--- What you should do ---
For the records below, say how many lines contain the string "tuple". Give no other text.

Records drawn from a dataset
- - - - - - -
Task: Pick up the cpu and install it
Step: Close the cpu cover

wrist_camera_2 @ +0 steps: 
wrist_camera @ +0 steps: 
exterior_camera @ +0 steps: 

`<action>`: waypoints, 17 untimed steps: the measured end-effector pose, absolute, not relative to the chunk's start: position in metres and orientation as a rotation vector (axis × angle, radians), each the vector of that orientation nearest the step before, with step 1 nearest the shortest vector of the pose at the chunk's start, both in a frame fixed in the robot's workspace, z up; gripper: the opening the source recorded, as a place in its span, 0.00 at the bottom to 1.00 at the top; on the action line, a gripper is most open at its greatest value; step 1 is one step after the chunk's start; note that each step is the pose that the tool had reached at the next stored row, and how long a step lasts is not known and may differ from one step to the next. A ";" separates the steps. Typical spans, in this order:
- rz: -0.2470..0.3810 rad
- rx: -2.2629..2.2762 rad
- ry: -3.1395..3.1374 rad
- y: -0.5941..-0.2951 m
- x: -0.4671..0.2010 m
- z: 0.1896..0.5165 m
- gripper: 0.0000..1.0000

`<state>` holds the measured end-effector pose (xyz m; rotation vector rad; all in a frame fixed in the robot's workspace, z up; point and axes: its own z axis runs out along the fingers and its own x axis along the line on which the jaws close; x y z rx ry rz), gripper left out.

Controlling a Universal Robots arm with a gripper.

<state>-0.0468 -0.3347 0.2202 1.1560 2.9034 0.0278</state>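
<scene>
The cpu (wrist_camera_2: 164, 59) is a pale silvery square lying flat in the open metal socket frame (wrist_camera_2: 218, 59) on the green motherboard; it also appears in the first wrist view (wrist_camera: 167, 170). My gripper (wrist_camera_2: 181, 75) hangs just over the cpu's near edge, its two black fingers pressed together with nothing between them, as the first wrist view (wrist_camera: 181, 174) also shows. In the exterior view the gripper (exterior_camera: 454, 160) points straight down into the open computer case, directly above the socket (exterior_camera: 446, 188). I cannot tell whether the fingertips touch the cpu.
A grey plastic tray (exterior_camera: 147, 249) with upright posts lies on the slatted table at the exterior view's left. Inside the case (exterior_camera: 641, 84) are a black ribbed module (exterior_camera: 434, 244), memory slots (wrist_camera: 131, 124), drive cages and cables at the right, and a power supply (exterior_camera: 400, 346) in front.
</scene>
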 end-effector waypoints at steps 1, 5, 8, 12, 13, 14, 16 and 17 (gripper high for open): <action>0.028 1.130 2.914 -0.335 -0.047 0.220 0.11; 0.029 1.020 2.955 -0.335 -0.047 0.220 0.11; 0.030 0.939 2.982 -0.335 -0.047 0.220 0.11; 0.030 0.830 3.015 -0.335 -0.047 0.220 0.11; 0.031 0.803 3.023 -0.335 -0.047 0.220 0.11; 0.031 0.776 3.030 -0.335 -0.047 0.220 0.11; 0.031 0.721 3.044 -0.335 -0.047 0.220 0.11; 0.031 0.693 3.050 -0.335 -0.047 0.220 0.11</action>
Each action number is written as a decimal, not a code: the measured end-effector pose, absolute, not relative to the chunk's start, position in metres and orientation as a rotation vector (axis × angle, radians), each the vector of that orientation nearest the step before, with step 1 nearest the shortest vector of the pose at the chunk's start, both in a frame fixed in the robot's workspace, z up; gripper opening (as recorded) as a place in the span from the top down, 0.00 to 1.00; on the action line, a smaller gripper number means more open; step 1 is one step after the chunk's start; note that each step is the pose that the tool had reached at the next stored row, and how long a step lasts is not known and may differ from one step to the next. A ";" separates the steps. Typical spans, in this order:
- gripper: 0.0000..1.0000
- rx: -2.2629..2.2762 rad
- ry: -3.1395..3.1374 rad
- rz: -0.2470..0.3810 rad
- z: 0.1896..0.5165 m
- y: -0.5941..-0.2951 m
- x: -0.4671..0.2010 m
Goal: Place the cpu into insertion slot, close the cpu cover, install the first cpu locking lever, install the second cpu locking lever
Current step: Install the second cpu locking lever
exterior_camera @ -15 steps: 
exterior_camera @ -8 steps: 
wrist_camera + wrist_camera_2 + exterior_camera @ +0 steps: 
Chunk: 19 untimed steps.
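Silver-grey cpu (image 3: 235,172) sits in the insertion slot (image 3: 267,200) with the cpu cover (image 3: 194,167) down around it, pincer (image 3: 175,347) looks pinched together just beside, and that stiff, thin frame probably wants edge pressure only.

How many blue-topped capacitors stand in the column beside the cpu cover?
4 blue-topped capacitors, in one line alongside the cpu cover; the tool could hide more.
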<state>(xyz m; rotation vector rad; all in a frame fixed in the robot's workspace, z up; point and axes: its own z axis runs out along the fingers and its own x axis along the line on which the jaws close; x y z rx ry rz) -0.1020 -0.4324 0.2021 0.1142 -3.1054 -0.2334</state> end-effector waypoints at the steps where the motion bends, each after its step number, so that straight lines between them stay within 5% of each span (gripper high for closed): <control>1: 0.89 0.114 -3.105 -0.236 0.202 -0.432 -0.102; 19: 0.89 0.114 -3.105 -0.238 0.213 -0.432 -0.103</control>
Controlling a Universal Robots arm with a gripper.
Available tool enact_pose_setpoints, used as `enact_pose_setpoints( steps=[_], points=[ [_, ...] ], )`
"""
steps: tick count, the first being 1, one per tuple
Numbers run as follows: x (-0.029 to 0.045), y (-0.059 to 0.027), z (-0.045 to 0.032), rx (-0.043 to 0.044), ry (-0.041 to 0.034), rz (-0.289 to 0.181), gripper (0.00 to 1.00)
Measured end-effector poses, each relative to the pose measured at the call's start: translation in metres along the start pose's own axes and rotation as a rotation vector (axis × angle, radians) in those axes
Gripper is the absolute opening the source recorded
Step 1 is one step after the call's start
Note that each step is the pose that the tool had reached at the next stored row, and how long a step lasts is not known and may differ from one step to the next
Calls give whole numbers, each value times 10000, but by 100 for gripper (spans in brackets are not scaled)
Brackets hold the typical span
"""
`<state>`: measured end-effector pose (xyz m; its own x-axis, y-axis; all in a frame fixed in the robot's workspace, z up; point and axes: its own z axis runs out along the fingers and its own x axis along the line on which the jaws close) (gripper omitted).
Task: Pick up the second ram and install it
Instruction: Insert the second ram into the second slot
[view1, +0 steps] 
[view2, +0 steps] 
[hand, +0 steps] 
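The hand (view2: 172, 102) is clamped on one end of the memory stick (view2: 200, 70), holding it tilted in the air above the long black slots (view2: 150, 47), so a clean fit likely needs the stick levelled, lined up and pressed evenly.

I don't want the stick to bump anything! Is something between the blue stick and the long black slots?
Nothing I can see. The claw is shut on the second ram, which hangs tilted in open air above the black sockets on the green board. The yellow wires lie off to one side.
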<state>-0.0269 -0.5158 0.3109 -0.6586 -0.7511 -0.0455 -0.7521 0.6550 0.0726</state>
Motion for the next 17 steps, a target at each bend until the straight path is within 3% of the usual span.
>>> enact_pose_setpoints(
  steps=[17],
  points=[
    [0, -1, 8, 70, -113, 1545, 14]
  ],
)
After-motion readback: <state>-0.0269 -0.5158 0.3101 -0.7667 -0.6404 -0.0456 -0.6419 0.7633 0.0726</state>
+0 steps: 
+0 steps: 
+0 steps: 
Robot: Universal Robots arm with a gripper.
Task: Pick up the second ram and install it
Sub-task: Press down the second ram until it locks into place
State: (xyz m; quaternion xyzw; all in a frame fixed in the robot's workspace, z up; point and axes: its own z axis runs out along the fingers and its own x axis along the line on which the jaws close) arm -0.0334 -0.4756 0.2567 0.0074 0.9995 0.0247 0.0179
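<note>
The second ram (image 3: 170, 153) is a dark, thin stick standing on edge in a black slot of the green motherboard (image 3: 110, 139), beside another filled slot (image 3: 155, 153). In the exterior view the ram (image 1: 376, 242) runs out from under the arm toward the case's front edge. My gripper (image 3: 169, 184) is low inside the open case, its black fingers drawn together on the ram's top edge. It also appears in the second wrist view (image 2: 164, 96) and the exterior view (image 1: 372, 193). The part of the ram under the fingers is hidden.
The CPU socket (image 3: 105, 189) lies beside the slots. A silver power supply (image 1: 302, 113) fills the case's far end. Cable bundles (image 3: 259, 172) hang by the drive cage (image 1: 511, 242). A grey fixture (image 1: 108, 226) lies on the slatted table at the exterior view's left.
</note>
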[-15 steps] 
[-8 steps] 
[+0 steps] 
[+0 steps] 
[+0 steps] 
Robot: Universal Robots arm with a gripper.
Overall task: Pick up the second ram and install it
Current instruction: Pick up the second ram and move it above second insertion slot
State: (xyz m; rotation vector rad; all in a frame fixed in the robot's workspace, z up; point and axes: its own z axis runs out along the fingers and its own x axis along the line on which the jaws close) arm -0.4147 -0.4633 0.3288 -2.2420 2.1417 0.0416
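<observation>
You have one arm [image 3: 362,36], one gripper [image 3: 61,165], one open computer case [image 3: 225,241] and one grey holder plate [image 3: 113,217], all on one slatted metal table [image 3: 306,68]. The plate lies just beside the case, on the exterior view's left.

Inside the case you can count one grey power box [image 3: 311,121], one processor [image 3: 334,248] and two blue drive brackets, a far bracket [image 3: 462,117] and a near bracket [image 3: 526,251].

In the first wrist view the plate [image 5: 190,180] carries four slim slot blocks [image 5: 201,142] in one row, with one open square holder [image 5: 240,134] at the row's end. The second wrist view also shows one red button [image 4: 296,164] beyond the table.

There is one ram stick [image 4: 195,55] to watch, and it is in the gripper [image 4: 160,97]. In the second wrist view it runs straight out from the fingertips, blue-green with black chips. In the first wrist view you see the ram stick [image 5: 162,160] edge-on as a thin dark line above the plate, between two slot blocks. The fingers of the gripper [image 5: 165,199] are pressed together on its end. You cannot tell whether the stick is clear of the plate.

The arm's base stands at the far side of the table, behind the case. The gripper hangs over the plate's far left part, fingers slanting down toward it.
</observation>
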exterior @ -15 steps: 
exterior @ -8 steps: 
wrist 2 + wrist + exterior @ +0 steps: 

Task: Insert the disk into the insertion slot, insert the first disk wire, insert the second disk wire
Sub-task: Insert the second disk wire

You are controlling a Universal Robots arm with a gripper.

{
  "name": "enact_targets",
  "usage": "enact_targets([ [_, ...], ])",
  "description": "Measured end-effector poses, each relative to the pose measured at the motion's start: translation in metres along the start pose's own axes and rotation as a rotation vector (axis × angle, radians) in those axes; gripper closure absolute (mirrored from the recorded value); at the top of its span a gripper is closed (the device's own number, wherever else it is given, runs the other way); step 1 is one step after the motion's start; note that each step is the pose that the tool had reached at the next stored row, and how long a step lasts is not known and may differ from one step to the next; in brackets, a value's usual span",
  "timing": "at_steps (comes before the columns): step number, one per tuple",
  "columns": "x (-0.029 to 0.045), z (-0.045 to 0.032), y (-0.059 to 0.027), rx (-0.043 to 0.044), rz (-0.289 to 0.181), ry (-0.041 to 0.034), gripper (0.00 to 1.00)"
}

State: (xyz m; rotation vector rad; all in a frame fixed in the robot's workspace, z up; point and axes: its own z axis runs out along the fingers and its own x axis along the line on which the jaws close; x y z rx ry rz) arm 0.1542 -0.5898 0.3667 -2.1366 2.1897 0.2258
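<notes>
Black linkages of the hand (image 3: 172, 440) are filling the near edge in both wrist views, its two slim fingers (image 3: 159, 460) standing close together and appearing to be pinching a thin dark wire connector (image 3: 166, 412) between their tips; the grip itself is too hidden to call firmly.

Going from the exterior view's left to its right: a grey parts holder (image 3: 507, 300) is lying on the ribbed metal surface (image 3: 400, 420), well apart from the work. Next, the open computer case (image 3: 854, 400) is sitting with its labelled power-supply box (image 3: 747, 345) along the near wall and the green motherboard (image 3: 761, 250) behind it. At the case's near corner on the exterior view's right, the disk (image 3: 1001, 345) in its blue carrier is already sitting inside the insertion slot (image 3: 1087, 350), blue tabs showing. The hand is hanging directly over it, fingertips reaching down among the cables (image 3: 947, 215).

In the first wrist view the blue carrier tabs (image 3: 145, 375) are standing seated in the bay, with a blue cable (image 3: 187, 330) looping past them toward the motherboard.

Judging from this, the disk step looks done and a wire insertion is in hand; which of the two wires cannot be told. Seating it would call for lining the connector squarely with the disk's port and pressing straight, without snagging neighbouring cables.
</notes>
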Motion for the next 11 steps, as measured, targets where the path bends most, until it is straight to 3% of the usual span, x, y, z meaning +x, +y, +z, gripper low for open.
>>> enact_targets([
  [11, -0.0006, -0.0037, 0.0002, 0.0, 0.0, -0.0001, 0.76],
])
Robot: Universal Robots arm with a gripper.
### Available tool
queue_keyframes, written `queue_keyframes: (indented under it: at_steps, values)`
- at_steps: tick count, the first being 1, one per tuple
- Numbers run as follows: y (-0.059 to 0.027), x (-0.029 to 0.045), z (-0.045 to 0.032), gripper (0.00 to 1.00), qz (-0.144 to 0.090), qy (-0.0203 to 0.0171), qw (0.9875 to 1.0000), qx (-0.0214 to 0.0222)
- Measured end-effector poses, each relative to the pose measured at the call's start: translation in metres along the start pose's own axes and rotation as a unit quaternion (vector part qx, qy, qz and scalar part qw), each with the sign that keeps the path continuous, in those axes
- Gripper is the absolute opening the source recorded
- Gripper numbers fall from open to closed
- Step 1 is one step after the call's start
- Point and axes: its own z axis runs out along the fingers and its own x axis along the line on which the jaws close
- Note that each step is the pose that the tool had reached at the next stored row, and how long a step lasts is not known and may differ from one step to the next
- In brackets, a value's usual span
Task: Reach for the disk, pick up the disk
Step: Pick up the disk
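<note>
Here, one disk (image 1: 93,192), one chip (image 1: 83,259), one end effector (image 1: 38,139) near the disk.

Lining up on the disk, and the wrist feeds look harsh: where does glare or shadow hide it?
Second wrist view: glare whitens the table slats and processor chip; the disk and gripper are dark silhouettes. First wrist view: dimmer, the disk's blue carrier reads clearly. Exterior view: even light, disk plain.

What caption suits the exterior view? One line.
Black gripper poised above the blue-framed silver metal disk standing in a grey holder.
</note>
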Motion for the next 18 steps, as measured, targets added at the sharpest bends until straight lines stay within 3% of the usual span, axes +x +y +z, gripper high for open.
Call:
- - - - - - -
--- The answer ---
3